TASK OBJECTIVE >> Could you tally the lines of the entries that carry the string "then"? Reply with the number and nothing more.

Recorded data

*-*-*

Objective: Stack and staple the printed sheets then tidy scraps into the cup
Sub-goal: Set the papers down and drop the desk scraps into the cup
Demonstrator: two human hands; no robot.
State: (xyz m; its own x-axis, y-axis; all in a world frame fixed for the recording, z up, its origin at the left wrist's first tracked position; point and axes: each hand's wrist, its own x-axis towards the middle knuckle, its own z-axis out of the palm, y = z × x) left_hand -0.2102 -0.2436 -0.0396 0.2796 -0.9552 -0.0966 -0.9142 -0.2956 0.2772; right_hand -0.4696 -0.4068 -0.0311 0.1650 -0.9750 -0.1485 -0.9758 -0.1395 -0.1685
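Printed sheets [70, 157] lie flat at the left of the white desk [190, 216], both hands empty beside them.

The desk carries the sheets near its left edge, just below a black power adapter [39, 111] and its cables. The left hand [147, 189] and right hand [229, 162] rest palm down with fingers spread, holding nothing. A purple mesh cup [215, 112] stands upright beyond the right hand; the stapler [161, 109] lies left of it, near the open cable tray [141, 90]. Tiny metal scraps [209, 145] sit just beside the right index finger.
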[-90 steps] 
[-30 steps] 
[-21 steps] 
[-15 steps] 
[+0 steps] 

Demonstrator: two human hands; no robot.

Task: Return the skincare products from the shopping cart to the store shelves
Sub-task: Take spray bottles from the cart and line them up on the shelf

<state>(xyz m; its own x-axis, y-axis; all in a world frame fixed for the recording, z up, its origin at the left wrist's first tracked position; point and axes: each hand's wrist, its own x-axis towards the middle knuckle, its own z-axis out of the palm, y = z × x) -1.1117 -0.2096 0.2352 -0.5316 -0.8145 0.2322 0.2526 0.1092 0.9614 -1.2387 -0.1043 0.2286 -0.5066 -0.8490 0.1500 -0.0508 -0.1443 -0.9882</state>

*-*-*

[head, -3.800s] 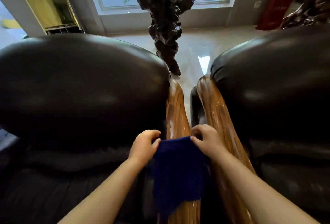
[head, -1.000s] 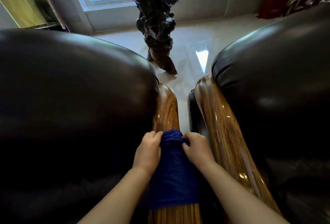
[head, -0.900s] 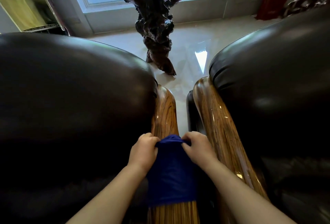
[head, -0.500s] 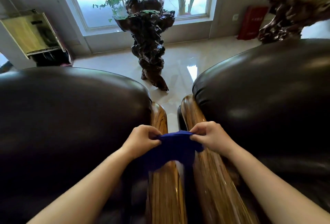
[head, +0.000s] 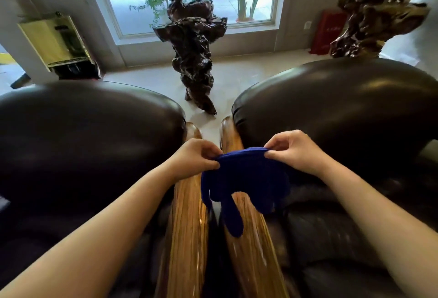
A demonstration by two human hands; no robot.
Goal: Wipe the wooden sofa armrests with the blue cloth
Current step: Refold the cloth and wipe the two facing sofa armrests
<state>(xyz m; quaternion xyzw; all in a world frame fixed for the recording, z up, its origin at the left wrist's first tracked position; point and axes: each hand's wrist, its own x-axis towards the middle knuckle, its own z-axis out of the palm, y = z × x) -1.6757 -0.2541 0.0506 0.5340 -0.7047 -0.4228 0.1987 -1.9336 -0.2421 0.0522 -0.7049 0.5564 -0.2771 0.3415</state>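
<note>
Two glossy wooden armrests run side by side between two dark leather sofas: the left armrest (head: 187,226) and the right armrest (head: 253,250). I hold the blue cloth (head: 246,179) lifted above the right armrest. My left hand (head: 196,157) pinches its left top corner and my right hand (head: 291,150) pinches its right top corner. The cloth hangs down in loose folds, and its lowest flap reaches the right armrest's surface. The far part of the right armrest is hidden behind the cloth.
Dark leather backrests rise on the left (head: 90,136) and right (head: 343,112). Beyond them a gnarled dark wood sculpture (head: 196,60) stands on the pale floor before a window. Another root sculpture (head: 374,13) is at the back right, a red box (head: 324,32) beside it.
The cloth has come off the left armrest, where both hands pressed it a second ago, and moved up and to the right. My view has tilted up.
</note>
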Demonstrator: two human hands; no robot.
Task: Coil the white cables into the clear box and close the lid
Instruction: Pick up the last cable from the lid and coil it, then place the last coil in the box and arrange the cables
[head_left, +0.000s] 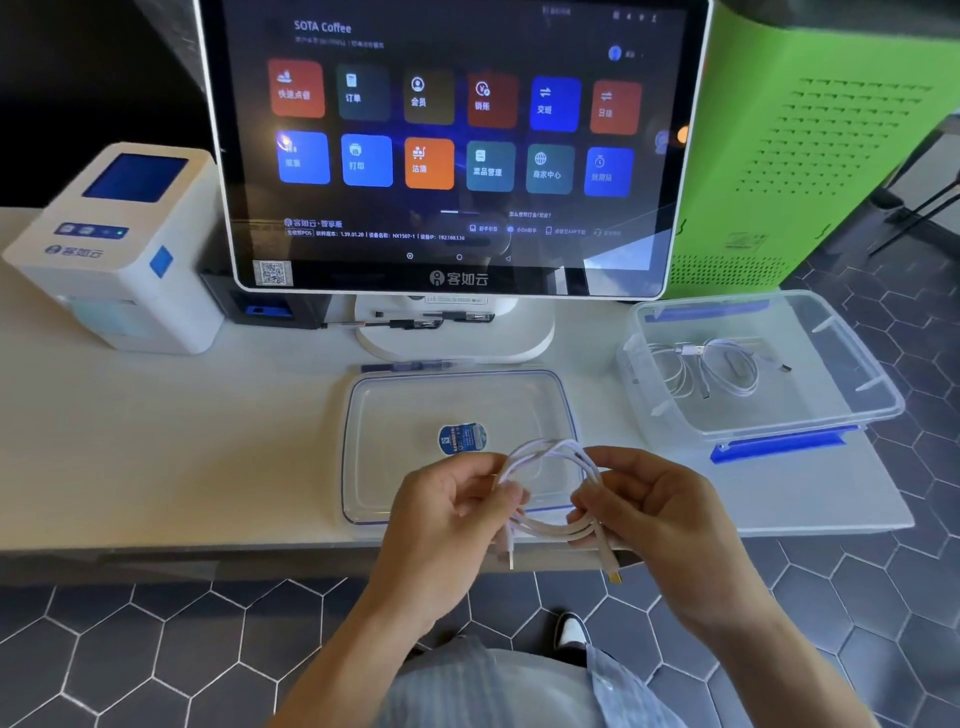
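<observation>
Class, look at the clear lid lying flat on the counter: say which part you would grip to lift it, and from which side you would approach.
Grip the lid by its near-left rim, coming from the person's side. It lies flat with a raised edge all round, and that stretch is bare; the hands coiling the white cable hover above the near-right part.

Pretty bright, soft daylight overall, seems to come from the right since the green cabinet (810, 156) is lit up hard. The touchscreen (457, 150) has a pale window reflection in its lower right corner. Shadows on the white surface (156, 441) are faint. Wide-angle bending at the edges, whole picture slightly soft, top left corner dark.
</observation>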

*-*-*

EXPECTED OUTPUT >> 2